Jesus didn’t take control of Jerusalem, he didn’t climb to a throne, and he didn’t succumb to the temptations of the devil, who this time met Jesus in his friends and followers’ hopes that he would exploit his political opportunity. The disciples hoped that their mission had been accomplished, but it had hardly begun.
Naturally, the disciples become upset as time days go by and Jesus keeps talking about how he must be crucified. He continues teaching, but his disciples want action.
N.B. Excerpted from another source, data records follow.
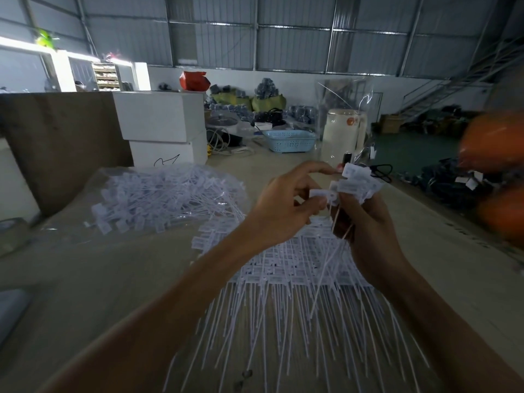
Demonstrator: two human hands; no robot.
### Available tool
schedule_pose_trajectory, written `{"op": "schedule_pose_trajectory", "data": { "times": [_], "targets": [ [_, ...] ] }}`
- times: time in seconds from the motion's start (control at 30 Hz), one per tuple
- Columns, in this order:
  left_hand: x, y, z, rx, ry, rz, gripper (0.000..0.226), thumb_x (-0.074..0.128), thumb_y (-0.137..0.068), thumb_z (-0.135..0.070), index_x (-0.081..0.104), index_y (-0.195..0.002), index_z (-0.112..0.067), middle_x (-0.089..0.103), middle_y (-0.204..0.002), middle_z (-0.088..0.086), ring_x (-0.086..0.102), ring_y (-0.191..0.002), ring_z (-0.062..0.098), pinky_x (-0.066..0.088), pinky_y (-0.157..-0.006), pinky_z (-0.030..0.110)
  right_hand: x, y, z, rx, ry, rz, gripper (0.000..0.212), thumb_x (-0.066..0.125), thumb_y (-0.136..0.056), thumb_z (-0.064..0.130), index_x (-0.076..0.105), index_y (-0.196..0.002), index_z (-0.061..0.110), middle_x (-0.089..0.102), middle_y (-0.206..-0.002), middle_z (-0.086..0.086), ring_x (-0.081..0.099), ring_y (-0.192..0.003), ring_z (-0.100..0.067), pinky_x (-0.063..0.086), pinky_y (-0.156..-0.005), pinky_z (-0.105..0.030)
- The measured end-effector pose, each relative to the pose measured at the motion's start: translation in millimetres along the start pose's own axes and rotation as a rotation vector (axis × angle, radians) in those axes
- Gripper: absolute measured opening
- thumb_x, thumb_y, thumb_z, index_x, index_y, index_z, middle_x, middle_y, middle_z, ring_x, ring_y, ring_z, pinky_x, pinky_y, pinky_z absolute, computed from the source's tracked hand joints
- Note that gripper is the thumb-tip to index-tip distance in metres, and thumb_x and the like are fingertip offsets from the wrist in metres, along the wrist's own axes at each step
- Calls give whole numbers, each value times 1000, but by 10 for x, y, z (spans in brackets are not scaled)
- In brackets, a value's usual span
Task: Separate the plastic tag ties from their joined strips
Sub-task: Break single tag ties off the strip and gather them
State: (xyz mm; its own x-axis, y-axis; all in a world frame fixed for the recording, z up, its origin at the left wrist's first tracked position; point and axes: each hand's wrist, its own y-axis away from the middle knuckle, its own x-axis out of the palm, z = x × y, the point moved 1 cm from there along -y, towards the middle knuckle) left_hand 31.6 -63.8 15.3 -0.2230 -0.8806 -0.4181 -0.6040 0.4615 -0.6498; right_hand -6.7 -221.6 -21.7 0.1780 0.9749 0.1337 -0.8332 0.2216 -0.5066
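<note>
Biggest risk imo: right hand (365,219) grips a whole bunch of tag ties (354,181) above the joined strips (286,268) while left hand (283,205) pinches one, so a hard yank spills them.

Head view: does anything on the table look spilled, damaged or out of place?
Nothing looks damaged. The loose tag ties lie in a tangled heap at the back left, while the joined strips lie in a fairly orderly stack under the hands. The left hand and right hand both hold ties.
</note>
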Motion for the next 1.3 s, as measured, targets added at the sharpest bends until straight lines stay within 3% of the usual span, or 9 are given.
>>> {"op": "schedule_pose_trajectory", "data": {
  "times": [0.17, 0.3, 0.47, 0.63, 0.77, 0.87, 1.07, 1.2, 1.3],
  "targets": [
    [-9, -20, -3, 77, -243, -109, 21, 66, -91, -6, 72, -106, -19, 67, -98, -10, 60, -77, -4, 40, -64, 4, 102, 33, 96, -65, 86, 74, 21, 49, -100, 26, 66, -106, 16, 67, -88, -8, 64, -85, -23, 54, -77, -35],
    [-25, -28, 9, 15, -159, -127, 13, 70, -88, -8, 72, -99, -15, 71, -82, -5, 67, -66, 9, 55, -61, 26, 117, 38, 92, -81, 169, 92, 29, 44, -105, 18, 59, -127, 6, 70, -114, -9, 67, -108, -20, 56, -94, -39],
    [-30, -47, -53, -43, 18, -152, 7, 69, -89, -4, 74, -93, -9, 71, -69, 3, 67, -57, 16, 58, -59, 36, 196, 52, 90, -133, 94, 104, 34, 41, -107, 17, 50, -135, 1, 67, -122, -13, 68, -110, -25, 58, -91, -38],
    [-68, -28, -36, -105, 295, -163, 12, 62, -94, -1, 73, -98, 0, 68, -71, 10, 62, -59, 21, 52, -53, 28, 313, -2, 41, -260, 185, 65, 33, 40, -108, 16, 41, -136, -1, 65, -101, -6, 69, -88, -20, 60, -76, -35],
    [-295, 36, 131, -43, 91, -86, 20, 61, -97, -16, 73, -113, -18, 72, -89, -1, 65, -77, 12, 54, -60, 26, 404, -43, -25, -344, 290, 71, 29, 39, -107, 14, 39, -133, 1, 57, -83, 3, 54, -64, -14, 50, -58, -30],
    [-636, 195, 408, -65, 30, -56, 30, 65, -92, -30, 65, -121, -39, 69, -99, -8, 66, -92, 11, 59, -73, 31, 498, -101, -5, -383, 293, 47, 18, 41, -106, 21, 35, -123, 22, 47, -68, 7, 41, -53, -13, 37, -50, -40],
    [-1417, 821, 1429, -582, -963, -254, 68, 74, -82, -39, 45, -142, -30, 37, -143, 7, 34, -131, 32, 35, -105, 45, 959, -297, 149, -484, 190, -62, 21, 45, -105, 23, 35, -124, 22, 48, -75, 12, 47, -57, -10, 43, -54, -22],
    [-1769, 1027, 1726, -644, -957, -516, 14, 63, -86, -14, 74, -93, -21, 66, -109, 8, 59, -105, 32, 47, -89, 43, 1475, -251, -1, -484, 148, -26, 28, 44, -104, 25, 34, -130, 25, 53, -67, 13, 45, -49, -6, 40, -41, -31],
    [-1991, 908, 1712, -555, -853, -637, 15, 61, -90, -4, 74, -86, -12, 71, -95, 13, 66, -91, 32, 48, -76, 37, 1851, -96, -187, -451, 191, 148, 39, 43, -100, 26, 35, -113, 63, 60, -80, 24, 51, -50, -3, 38, -40, -21]
  ]
}}
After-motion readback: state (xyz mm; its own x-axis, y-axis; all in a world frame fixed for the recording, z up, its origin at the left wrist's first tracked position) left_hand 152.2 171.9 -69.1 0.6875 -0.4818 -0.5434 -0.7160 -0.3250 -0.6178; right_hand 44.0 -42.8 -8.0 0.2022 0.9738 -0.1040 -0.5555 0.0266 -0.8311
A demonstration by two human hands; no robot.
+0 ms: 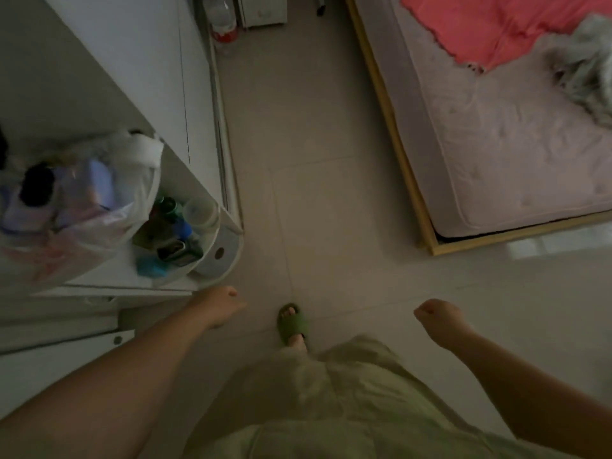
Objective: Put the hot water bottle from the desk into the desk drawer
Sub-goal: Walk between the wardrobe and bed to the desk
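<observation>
I look down at a tiled floor in a dim room. My left hand point(221, 306) hangs loosely curled near the corner of a white desk point(109, 283), holding nothing. My right hand point(437, 318) is a closed fist over the bare floor, empty too. No hot water bottle shows in this view. White panels point(56, 332) below the desk's front edge may be drawer fronts; I cannot tell whether one is open.
A clear plastic bag point(76, 207) full of items and a round white tray point(212, 256) of small bottles sit on the desk. A bed point(516, 154) with a pink blanket stands right. A plastic bottle point(222, 18) stands far ahead. My foot wears a green slipper point(293, 323).
</observation>
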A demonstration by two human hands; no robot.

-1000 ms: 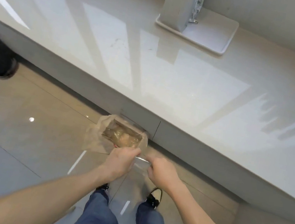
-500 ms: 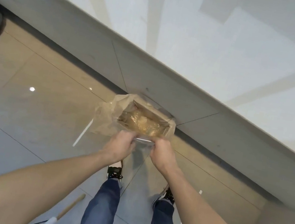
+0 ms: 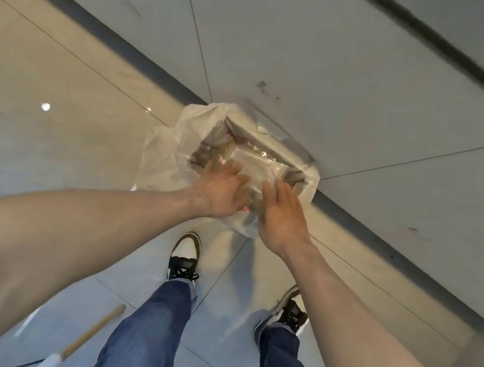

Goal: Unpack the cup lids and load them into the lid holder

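Observation:
A crumpled clear plastic wrapper [image 3: 255,166] lies in the mouth of a small rectangular bin [image 3: 273,144] lined with a white plastic bag [image 3: 192,129], on the floor against the counter base. My left hand [image 3: 223,191] hovers over the bin's near left side with fingers spread. Beside it, over the near right side, my right hand [image 3: 280,213] is also spread, palm turned inward. Neither hand holds anything. I cannot tell whether the fingertips touch the wrapper. No cup lids and no lid holder are in view.
The grey counter front [image 3: 290,46] rises right behind the bin. My two feet [image 3: 184,254] stand on the glossy tiled floor just short of it. A wooden pole with a white end [image 3: 93,332] lies on the floor at the lower left.
The view has tilted down from the countertop to the bin. Both hands, which were pinching the clear wrapper above the bin, have let it go and spread open; the wrapper now lies in the bin.

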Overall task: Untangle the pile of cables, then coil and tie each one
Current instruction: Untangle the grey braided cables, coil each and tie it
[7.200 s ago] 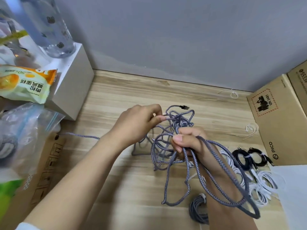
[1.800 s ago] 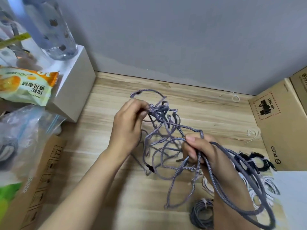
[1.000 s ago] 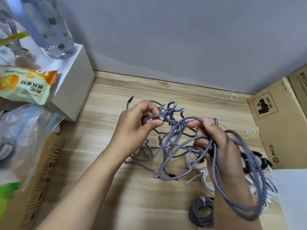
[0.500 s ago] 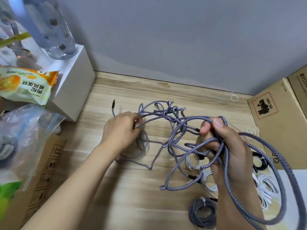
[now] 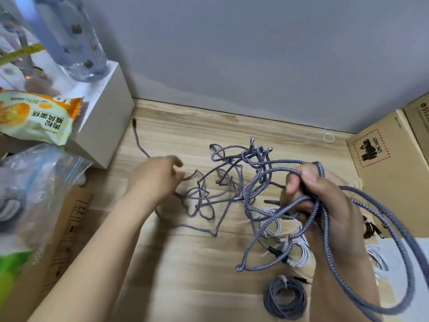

“Poor Judas,” William Stringfellow wrote in Free in Obedience, “…portrayed as he usually is as some monstrous traitor, a greedy, hapless, sullen, and despicable man. I suggest it is more faithful to the New Testament to see Judas as a man who had dedicated his life to a great cause and who on the night of the betrayal was desperately and pathetically disillusioned with the One who was his leader. Perhaps Judas felt that he had been betrayed by Christ. And why expect Peter to have the faith not to deny Christ? Only fools have courage for lost causes.”
Naturally, the rulers of Israel and Rome saw Jesus’ potential to grab “their” power and squashed it soon after his seemingly triumphant entry into Jerusalem, yet for his followers, Palm Sunday “is a day of profound humiliation,” to quote Stringfellow again.
The question for you the reader, me the writer, and us the Christians (I’m guessing, because why else are you reading this?) is this: what do we do with the reality of this Palm Sunday closely followed by Good Friday situation? How do we live in the world with the knowledge that maybe Jesus wasn’t about getting “his people” and himself into positions of worldly power or authority? What is our role as witnesses to a world seemingly ruled by the powers of death but in reality ruled by Christ (who conquered death, of course)?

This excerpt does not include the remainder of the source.